О мышлении в медицине - Глязер Гуго. Страница 6
Во всяком случае галеновская теория возникновения болезни и лечения позволяла создать определенное учение, а прежде всего дать практическому врачу то, в чем он нуждался. Мышление Галена было конструктивным; его можно назвать даже научным, так как оно было основано на наблюдении и эксперименте. И если созданная им система, как уже было сказано, просуществовала почти полторы тысячи лет, то это следует приписывать не только скудности знаний в это столь продолжительное время, когда не возникло ничего лучшего, но также и достоинствам огромного труда, который, несмотря на отсутствующую новизну, в своей эклектике и разумности, как и в систематическом мышлении, предлагал все то, что было возможно предложить.
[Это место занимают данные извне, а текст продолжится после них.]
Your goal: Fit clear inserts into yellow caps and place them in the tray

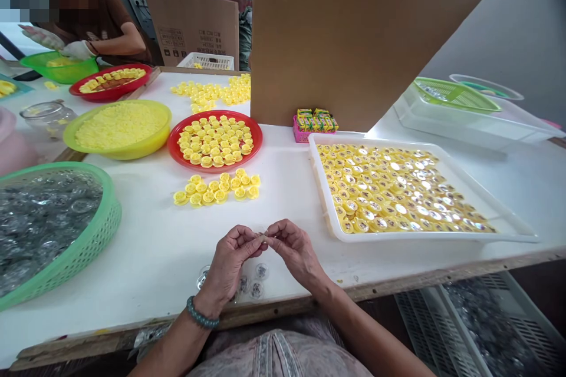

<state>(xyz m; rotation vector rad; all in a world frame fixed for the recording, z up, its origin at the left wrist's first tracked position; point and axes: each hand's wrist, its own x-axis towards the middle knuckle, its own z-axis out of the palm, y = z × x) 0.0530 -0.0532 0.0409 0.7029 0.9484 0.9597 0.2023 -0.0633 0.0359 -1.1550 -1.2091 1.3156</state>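
Note:
My left hand [232, 265] and my right hand [294, 250] meet above the white table's [154, 247] near edge, fingertips pinched together on a tiny piece [264, 238] I cannot make out. Several clear round lids [256, 280] lie on the table just under my hands. A cluster of loose yellow caps [216, 188] lies a little beyond. A red plate [214, 141] of yellow caps sits behind that. To the right, a white tray [508, 221] holds several yellow caps with shiny clear covers.
A green basket [84, 247] of clear lids is at the left, a yellow bowl [117, 128] behind it. A brown cardboard sheet [354, 35] stands at the back, a pink box of small packets [313, 123] at its foot. Another person's gloved hands [66, 47] work far left.

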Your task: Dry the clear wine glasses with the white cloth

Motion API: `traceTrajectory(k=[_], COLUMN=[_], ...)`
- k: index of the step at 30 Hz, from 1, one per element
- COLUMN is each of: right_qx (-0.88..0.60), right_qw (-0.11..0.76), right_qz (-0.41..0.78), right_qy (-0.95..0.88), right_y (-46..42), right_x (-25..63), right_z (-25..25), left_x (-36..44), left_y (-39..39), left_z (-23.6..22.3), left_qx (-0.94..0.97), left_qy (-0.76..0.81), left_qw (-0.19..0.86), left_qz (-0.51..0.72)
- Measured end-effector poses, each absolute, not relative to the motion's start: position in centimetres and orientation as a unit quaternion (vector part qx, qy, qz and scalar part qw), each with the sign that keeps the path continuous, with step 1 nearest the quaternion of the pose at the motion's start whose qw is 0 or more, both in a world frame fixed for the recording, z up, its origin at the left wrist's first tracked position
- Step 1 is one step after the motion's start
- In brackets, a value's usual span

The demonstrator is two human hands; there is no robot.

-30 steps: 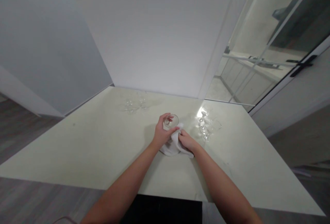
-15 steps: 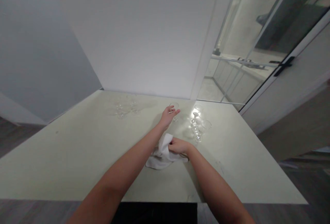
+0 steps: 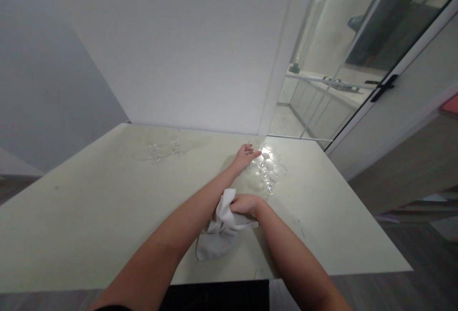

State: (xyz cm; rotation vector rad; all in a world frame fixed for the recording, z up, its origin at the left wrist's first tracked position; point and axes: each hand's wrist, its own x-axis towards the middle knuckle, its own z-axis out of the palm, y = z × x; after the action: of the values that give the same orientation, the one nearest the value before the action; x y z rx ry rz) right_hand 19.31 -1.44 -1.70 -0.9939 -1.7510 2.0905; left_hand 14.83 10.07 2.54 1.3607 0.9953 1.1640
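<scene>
My left hand is closed around a clear stemmed glass, whose rim shows above the fingers, at the left edge of a group of glasses. These clear glasses stand close together on the right part of the table, with light glinting off them. Whether the held glass's foot touches the table I cannot tell. Nearer to me, my right hand grips a white cloth, which hangs in folds below my left forearm. The right fingertips are tucked into the cloth and partly hidden.
More clear glasses stand at the far left of the pale table. A white wall rises along its back edge. To the right is a glass-paned door with a black handle.
My left hand has moved right with the glass, closer to the grouped glasses. The cloth in my right hand hangs further down toward me. The camera view has shifted slightly.
</scene>
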Motion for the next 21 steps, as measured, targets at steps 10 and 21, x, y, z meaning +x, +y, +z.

У Галена и при его жизни, и после смерти было много врагов. Он скорее всего не был человеком, располагающим к себе, и в его мышлении творческое начало отсутствовало. Если он все–таки был бессмертен, то для этого были все основания. Ведь он, как никто другой, произвел синтез всех положений, учений и данных опыта, которые до него были накоплены в медицине, и использовал их как источники медицины, из которых было возможно черпать. Его мышление было мышлением человека с ясным умом, который, будучи представителем гуморального учения, все же обращался и к другим теориям и сочетал их с наблюдениями и данными врачебного опыта, имевшимися в те времена. Поэтому он является и остается вторым после Гиппократа и последним представителем, классической медицины древнего мира. Созданная им теория медицины была прочным зданием, выдержавшим бури в течение столетий и не вызывавшим у врачей никакого желания заменить его другим.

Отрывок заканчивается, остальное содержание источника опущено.